#### DIRECTIONS:
After locating the line that contains "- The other" in the data below, set down exactly that line and each one after it through the line that contains "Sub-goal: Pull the", and nothing more.

┄┄┄┄┄┄┄┄┄┄

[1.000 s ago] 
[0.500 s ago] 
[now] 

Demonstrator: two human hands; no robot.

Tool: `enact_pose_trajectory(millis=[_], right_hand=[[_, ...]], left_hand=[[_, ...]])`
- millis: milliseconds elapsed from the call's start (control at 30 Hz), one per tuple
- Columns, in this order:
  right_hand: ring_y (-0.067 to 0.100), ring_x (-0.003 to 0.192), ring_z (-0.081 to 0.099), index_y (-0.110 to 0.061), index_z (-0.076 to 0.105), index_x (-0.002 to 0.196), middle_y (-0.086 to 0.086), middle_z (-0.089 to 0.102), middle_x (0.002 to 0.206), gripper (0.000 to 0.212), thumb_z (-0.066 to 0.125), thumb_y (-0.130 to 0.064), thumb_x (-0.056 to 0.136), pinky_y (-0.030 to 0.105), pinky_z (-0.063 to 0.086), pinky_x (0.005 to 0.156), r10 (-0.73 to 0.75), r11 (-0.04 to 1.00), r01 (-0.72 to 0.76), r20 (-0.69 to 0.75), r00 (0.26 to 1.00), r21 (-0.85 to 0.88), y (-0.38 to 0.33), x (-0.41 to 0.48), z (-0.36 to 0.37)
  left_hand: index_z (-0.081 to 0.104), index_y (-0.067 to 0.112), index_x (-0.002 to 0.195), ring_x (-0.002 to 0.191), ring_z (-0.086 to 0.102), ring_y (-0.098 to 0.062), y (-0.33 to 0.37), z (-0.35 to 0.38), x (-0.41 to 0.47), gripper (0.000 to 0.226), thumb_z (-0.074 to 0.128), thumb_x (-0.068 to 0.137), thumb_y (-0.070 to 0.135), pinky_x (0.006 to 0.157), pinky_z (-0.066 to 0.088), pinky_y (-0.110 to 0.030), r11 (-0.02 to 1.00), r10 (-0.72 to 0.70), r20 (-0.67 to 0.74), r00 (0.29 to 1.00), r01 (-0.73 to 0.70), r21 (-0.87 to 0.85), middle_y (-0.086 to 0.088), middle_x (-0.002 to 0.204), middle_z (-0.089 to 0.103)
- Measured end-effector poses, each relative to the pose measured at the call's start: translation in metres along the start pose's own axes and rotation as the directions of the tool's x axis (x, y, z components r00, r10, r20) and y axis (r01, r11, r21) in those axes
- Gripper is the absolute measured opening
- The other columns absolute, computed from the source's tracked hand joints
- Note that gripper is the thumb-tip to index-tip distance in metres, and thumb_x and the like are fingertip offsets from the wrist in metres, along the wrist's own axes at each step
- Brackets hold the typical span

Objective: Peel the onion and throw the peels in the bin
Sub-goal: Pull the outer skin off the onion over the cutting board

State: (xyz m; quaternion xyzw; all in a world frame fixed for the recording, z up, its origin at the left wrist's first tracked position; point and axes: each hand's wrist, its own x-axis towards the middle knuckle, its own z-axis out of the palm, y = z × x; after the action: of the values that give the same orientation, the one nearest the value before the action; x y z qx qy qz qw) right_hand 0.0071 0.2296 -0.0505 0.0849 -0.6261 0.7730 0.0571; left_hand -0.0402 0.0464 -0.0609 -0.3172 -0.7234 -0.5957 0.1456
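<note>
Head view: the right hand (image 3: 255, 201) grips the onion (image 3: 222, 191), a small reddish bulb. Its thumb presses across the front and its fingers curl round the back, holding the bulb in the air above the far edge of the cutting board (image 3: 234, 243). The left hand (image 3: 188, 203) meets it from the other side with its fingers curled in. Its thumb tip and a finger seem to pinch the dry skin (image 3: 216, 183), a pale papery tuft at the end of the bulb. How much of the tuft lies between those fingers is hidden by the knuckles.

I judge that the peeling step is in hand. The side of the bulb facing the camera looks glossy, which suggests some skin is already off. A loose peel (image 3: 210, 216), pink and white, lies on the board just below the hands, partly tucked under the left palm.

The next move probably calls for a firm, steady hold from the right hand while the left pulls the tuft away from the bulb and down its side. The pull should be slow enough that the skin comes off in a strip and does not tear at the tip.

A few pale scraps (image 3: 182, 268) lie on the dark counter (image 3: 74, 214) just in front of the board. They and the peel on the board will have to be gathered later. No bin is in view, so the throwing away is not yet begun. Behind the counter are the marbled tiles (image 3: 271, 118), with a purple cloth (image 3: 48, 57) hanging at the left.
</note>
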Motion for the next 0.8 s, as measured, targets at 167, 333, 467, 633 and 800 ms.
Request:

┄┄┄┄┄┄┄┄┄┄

#### ANSWER AREA:
- The other columns absolute, computed from the source's tracked hand joints
- Note that gripper is the thumb-tip to index-tip distance in metres, and thumb_x and the like are fingertip offsets from the wrist in metres, along the wrist's own axes at each step
- Brackets hold the typical span

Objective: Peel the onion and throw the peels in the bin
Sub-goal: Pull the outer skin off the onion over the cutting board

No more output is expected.